Dr. Robby nods, moves on.
But Whitaker can’t move on. He studies the man from the edges of his vision — the cadence of his voice, the flash of humor in his smile, the shape of his big calloused hands. He sees too much of himself there, it’s like looking through a window he ain’t never asked to open, a funhouse mirror at the fair — so close, but not quite right. His chest tightens. The name on his birth certificate, the ghost Grampa never could answer for — it all stands in front of him now — alive, breathing, talking, laughing.
He doesn’t say a damn word about it.
After introductions, Whitaker clatters down the fluorescent hallway, crutches echoing sharp against the floor. He pushes into the men’s room and locks the door. The tile hums with the rattle of pipes, hospital reek sharp in the air. He leans on the sink, knuckles white on porcelain, and lifts his eyes. The mirror gives him back his own face. Not the boy who used to grin under rodeo lights, hair wild, freckles bright. A man now — jaw set, black scrubs, eyes shadowed. And fuck, behind those eyes, still burning, is the spitting image of Dr. Robby Robinavitch, smiling, shaking hands, carrying the name that’s been nothing but a ghost Cornbread’s whole life.
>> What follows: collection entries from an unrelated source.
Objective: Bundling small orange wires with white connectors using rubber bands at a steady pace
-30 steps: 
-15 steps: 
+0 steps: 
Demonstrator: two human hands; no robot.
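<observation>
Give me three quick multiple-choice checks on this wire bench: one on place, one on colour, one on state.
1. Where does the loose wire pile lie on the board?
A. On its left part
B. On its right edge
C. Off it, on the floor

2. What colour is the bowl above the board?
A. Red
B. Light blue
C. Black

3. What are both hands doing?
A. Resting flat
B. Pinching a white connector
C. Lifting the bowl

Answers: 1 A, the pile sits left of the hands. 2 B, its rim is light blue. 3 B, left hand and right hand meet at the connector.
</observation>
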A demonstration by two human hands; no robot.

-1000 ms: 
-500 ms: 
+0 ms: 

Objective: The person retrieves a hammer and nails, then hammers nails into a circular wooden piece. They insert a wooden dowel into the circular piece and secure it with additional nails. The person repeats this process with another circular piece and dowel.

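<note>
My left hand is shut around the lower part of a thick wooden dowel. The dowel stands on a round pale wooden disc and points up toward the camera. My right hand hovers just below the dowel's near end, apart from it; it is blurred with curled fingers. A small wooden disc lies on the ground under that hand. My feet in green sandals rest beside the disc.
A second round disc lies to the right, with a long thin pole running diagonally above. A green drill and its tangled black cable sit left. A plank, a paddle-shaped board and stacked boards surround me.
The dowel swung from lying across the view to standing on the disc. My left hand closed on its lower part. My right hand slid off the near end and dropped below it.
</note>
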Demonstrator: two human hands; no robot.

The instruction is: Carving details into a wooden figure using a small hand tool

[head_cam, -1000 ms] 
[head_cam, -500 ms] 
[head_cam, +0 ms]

Whitaker leans closer, breath fogging the glass. His throat is raw when the words come out, whispered low, half-prayer, half-curse; he’s never forgotten them: “My child, take care of your father when he grows old; give him no cause for worry as long as he lives. Be sympathetic even if his mind fails him; don’t look down on him just because you are strong and healthy.”
The scripture drops into the sink like a stone into a pond, rippling out through the years. Grampa used to read that at the kitchen table, voice thick over the old family Bible. Whitaker never thought he’d hear it in his own mouth, not like this. His jaw works. His eyes sting. He doesn’t know if the words are meant as a command to follow — or a rebuke to fling at the man who don’t even know who he is. How can you make a baby and not know his face, his laugh, his smell, his cry?
His reflection just stares back, silent.
Whitaker straightens, grips his crutches tight and clatters back out into the hallway, the glow-in-the-dark poles faintly shining as though to remind him he carries his past with him, everywhere, whether he speaks it aloud or not.
But Dr. Robby? Well, it might be best to just let sleeping dogs lie.
“The things that I lost here, the people I knew
They got me surrounded for a mile or two
The car's in reverse, I'm grippin' the wheel
I'm back between villages and everything's still.”